## EXERCISE
Lines in which "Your" appears should be pulled from the data below.

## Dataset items
◇ ◇ ◇ ◇

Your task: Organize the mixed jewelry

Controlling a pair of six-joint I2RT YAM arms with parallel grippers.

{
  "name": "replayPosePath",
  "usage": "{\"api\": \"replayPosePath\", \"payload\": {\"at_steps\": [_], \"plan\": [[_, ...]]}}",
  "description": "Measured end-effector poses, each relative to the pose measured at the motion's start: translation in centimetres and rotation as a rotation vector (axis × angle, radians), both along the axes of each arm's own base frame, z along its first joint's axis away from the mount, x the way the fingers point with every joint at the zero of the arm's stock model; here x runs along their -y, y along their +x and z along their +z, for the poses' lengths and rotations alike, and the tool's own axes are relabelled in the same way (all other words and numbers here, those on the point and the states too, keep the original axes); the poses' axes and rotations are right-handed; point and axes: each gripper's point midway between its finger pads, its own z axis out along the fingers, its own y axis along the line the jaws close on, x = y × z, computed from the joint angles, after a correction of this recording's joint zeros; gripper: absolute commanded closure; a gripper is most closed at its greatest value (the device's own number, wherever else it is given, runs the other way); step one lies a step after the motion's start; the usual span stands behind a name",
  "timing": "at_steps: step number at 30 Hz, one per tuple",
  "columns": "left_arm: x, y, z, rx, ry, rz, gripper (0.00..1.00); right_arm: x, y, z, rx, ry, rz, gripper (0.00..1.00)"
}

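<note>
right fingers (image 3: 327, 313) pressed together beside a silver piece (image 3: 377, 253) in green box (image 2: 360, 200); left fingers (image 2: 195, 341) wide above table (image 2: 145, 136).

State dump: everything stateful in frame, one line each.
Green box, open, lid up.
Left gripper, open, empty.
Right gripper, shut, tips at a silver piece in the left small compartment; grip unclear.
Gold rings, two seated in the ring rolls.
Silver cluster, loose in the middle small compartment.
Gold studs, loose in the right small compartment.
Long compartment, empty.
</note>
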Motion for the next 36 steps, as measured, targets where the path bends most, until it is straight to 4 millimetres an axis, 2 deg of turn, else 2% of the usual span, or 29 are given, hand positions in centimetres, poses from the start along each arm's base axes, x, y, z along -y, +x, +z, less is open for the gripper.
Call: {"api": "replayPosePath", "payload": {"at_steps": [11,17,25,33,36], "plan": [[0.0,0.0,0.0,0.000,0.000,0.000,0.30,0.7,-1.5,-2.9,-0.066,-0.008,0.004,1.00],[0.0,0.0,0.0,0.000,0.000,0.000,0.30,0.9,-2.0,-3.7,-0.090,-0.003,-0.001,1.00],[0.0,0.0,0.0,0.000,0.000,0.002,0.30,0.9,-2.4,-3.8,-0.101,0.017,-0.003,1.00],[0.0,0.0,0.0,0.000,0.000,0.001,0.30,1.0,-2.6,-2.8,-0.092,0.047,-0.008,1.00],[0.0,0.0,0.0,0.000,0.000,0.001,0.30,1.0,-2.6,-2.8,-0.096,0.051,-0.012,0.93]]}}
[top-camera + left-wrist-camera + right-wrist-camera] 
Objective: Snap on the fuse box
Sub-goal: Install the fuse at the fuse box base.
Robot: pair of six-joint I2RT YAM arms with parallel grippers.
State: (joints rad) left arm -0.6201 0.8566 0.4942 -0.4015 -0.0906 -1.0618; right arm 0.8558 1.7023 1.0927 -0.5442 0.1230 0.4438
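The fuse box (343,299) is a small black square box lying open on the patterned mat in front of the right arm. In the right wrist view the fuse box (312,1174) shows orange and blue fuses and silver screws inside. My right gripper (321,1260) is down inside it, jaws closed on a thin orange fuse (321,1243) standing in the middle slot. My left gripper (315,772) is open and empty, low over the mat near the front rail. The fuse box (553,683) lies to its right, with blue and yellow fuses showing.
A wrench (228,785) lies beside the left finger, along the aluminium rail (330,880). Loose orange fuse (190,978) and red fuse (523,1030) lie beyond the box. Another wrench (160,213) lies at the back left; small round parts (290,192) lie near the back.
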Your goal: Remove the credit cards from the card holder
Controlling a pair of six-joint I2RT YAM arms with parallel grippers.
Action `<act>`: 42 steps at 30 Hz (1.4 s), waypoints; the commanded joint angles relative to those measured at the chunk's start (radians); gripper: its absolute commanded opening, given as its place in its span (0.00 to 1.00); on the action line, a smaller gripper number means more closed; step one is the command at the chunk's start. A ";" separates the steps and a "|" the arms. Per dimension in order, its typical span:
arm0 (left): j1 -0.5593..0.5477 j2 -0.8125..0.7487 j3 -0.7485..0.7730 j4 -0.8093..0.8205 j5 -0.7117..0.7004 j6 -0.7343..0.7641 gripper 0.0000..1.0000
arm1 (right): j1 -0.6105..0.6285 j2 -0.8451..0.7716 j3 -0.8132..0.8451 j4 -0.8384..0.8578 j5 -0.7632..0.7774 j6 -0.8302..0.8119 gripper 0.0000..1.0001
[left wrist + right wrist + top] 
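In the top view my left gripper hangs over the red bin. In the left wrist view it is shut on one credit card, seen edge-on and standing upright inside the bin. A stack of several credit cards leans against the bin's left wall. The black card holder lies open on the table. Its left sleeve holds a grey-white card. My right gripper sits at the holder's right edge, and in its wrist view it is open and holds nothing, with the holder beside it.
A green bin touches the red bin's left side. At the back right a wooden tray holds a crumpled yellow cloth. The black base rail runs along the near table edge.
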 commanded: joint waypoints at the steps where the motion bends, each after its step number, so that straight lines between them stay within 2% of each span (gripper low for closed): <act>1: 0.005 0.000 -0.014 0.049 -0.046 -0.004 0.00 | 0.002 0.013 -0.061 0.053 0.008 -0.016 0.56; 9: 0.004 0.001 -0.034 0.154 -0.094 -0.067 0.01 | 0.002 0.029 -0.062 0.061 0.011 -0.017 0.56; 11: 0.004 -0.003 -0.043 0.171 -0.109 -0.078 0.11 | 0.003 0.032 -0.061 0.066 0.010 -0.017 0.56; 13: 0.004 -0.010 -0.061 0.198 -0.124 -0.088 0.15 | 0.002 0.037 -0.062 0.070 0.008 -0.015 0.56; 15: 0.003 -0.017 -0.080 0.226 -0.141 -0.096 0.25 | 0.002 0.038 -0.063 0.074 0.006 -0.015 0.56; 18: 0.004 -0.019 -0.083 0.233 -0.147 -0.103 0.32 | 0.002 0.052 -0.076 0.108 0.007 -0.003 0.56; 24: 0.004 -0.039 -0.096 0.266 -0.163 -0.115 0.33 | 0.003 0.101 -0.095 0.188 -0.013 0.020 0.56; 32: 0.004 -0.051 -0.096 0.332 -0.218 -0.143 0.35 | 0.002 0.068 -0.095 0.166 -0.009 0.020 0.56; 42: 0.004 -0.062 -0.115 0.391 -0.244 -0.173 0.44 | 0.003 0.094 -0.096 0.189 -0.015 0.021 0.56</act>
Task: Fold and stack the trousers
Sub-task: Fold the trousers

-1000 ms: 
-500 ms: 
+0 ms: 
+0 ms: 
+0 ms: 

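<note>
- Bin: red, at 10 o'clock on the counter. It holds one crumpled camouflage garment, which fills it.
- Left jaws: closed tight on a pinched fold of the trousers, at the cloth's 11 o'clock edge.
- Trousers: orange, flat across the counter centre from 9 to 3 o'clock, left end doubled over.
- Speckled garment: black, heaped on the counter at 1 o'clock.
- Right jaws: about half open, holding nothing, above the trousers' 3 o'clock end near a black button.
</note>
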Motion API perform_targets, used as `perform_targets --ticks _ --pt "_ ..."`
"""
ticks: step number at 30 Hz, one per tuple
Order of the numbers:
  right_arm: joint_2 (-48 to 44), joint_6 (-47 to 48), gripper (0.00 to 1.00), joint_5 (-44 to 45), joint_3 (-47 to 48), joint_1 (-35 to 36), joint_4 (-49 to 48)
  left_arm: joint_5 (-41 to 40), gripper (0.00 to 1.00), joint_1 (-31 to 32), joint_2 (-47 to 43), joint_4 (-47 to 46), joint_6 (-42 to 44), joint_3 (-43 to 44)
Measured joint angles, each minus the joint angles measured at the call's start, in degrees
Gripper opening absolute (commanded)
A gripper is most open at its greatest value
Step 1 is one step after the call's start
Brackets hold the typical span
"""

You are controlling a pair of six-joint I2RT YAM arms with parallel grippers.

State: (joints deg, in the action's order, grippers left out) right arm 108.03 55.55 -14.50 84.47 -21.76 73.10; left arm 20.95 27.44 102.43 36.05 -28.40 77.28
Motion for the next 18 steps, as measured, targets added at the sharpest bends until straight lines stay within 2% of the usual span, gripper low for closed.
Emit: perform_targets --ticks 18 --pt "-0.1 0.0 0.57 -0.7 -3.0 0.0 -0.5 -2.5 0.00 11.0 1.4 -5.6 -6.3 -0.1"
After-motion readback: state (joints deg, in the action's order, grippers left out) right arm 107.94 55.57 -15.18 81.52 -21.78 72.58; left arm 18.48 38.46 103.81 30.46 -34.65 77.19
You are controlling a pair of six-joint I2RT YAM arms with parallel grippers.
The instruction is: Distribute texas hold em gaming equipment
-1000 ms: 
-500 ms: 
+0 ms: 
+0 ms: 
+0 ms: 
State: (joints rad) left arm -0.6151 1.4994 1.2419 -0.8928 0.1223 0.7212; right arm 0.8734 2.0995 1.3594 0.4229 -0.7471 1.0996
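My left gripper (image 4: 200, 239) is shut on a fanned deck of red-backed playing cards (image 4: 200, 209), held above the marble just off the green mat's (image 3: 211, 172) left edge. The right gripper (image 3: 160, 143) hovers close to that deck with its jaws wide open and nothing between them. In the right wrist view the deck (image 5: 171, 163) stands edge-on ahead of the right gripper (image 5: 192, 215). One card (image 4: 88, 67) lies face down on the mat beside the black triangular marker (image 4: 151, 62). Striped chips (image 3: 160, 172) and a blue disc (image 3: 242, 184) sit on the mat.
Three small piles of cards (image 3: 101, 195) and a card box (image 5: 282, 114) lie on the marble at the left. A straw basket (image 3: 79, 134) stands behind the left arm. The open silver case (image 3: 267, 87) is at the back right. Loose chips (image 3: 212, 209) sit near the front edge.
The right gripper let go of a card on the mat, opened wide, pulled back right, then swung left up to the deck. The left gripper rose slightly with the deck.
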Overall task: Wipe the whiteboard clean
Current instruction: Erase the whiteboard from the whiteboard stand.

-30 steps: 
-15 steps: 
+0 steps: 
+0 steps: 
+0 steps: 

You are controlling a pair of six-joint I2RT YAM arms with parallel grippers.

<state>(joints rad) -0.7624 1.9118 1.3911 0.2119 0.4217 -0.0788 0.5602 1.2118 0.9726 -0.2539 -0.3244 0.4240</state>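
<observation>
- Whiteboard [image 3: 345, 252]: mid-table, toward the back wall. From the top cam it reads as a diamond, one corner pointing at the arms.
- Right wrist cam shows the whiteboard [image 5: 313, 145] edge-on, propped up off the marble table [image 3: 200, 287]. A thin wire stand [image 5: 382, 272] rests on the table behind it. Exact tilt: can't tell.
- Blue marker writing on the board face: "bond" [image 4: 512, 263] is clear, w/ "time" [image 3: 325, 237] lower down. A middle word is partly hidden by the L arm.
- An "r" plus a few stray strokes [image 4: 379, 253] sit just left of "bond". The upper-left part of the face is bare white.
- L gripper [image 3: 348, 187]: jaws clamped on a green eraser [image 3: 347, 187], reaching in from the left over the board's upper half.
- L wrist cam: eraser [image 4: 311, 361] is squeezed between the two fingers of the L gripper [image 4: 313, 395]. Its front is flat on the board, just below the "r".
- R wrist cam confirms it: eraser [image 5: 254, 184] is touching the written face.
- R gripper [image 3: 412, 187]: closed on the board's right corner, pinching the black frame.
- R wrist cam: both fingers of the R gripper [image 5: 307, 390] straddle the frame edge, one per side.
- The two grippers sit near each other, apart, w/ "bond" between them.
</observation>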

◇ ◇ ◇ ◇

## REPLY TO THE EXERCISE
Your task: Organize the mixed jewelry
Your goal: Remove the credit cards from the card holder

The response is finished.